Entity

Gilles de Rais

Breton nobleman and Marshal of France (c.1405–1440), companion of Joan of Arc, tried and executed at Nantes in 1440 for the confessed murders of scores of children, alongside charges of heresy and the conjuration of demons.

← Encyclopedia

Gilles de Rais was a fifteenth-century Breton lord, one of the richest nobles in France and a Marshal of the realm, who in the last years of his life pursued alchemy and the conjuration of demons, and was tried and executed at Nantes in 1440 — not for the conjuring alone, but for the abduction, torture, and murder of scores of children, to which he confessed. He belongs to occult history less for anything he wrote or founded than for the trial record itself — among the most detailed surviving European documents of how a wealthy patron of the period sought, and paid for, contact with hidden powers.

His early career was conventional for his rank. Born around 1405 into the house of Montmorency-Laval, he inherited vast estates, fought in the French campaigns of the Hundred Years’ War, and rode in the company of Joan of Arc at Orléans and Reims; he was raised to Marshal of France in 1429, at roughly twenty-four. After the wars he withdrew to his Breton castles and spent on a scale that consumed the inheritance — chapels, retinues, a private collegiate establishment with its own singers. As the money ran out, he turned to men who promised to make more of it.

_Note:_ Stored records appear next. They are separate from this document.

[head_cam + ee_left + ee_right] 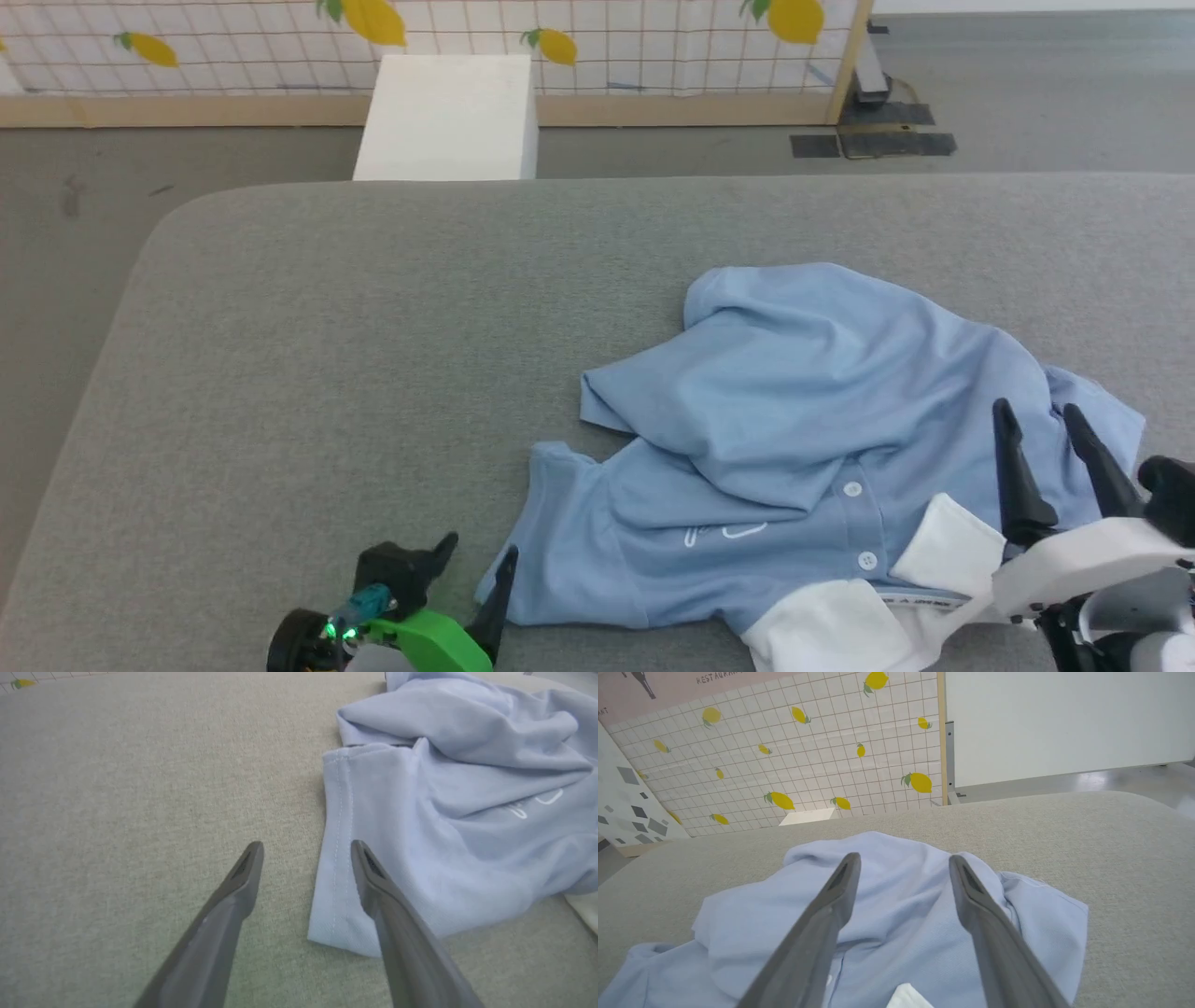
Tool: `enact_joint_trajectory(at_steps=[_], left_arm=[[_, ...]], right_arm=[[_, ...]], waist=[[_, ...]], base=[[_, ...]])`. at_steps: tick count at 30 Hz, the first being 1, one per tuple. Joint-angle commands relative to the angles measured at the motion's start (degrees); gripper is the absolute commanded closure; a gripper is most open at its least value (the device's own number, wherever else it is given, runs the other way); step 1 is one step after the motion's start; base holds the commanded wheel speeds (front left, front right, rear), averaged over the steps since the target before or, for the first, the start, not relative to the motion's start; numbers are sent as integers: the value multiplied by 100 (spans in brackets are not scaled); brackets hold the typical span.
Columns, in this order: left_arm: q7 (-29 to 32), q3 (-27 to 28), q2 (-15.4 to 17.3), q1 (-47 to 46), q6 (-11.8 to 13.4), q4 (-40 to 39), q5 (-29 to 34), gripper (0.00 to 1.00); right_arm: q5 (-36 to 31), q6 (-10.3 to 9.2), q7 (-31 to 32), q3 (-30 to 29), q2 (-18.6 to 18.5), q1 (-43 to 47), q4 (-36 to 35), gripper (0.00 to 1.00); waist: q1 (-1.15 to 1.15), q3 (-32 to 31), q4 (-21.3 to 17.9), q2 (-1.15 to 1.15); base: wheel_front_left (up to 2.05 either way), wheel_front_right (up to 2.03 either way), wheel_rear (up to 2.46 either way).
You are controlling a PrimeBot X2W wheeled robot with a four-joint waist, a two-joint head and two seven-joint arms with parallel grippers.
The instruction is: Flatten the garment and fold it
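Observation:
The garment (pixel 794 401), a light blue shirt with a white collar, small buttons and a white script logo, lies crumpled on the grey table (pixel 373 355), right of the middle. One sleeve end (pixel 336 826) reaches toward the front left. My left gripper (pixel 478 551) stands open at that sleeve's hem, one finger over the cloth, the other over bare table, as the left wrist view (pixel 306 851) shows. Above the collar my right gripper (pixel 1034 418) hangs open, nothing between its fingers; in its own wrist view (pixel 903 863) the shirt (pixel 901 914) lies beneath.
The table's far edge and rounded left corner border a grey floor. Beyond it a white box (pixel 450 117) stands against a tiled panel with lemon prints (pixel 597 37). Bare table surface stretches left of the shirt.

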Motion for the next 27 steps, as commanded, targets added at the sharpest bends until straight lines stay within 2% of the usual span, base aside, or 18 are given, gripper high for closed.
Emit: enact_joint_trajectory(at_steps=[1, 11, 12, 13, 16, 19, 25, 26, 27], left_arm=[[186, -39, 13, 26, -35, 64, -129, 0], [2208, -190, -134, 108, 143, 386, -629, 0], [2413, -211, -138, 150, 137, 342, -702, 55], [2540, -229, -133, 179, 128, 292, -755, 100], [2641, -225, -67, 229, 141, -2, -808, 100], [2341, -51, 19, 226, 339, -226, -716, 100], [1489, 658, 132, 214, 1011, -449, -646, 100], [1372, 783, 149, 213, 1121, -456, -651, 100], [1131, 1013, 199, 199, 1332, -484, -638, 100]], right_arm=[[71, 20, 13, -39, 3, 68, -38, 0], [259, 20, -32, -5, 4, 96, 62, 0], [267, 20, -24, -11, 4, 115, 59, 0], [261, 20, -14, -19, 4, 129, 59, 0], [214, 20, 27, -87, 4, 150, 84, 0], [86, 20, 93, -222, 4, 114, 159, 0], [-292, 20, 374, -767, 4, -262, 624, 0], [-329, 20, 444, -905, 4, -373, 759, 0], [-479, 20, 771, -1176, 4, -689, 1194, 0]], waist=[[0, 57, -103, 0], [0, 128, -388, 0], [0, 124, -404, 0], [0, 122, -414, 0], [0, 129, -421, 0], [0, 137, -397, 0], [0, 204, -269, 0], [0, 219, -240, 0], [0, 283, -165, 0]], base=[[0, 0, 0], [0, 0, 0], [0, 0, 0], [0, 0, 0], [0, 0, 0], [0, 0, 0], [0, 0, 0], [0, 0, 0], [0, 0, 0]])
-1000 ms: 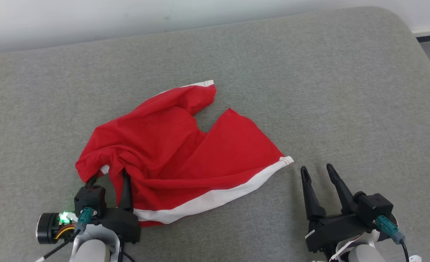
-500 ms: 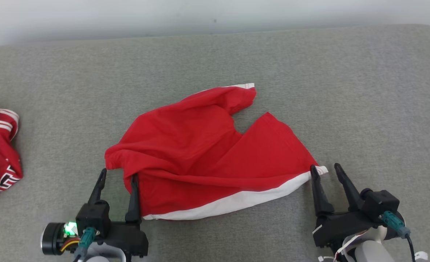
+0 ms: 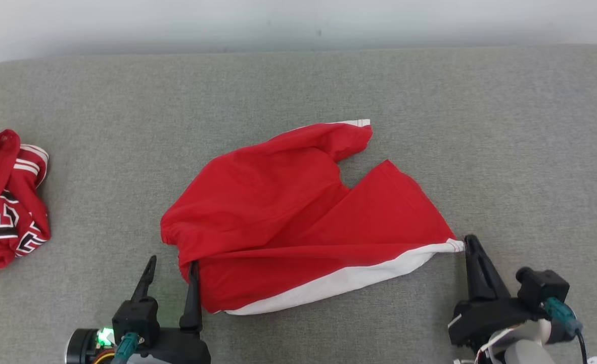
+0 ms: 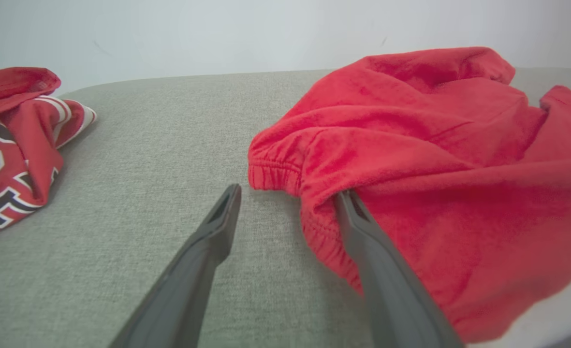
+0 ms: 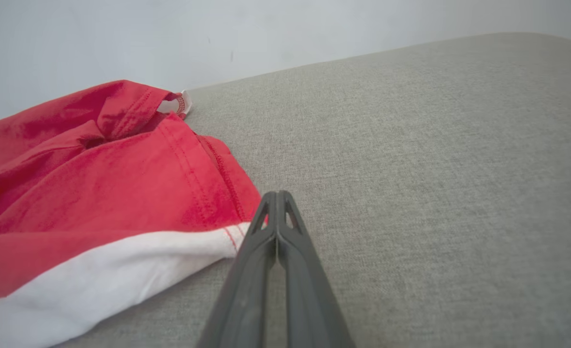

The alchemical and conjuring work is what the trial chiefly documents. From the late 1430s he gathered a series of practitioners at Tiffauges and Machecoul, foremost among them a young Italian cleric, Francesco Prelati, who claimed to command a demon he called Barron. The court records describe repeated operations: alchemical furnaces meant to transmute base metal into gold, and nocturnal conjurations in which signs were drawn, offerings prepared, and the spirit summoned to deliver knowledge, riches, or power. By the testimony, the demon never appeared to Gilles himself, and the gold never came.

The end came through a secular quarrel. In 1440 he seized a cleric during a dispute over a sold estate, violating ecclesiastical jurisdiction and giving the Bishop of Nantes and the Duke of Brittany the opening to move against him. Two courts sat in parallel — an episcopal inquisition trying heresy, apostasy, and the invocation of demons, and a ducal court trying the murders. The conjuring was not the heart of the case: both courts charged that for years children from the villages around his castles, most of them boys, had been taken into his households and killed — the church court’s sentence put the number at one hundred and forty or more. He confessed to the murders, was condemned, and was hanged and burned in October 1440.

What the case actually shows is contested. The confessions were taken under threat of torture and excommunication, before judges who stood to gain his forfeited lands, and the heresy and conjuration charges were, in the law of the day, the ground on which a peer could be reached at all; some historians read the proceedings as substantially political. That remains a minority reading — most historians accept that the murders occurred. What is not in doubt is that the record preserves, in unusual detail, the vocabulary and apparatus of fifteenth-century demonic conjuration as one of its alleged practitioners described it. Four centuries later the figure was taken up by Romantic and decadent writers — Huysmans above all — who refashioned the historical lord into a literary emblem of the magician damned by his own appetites, an image that has largely overwritten the man the documents describe.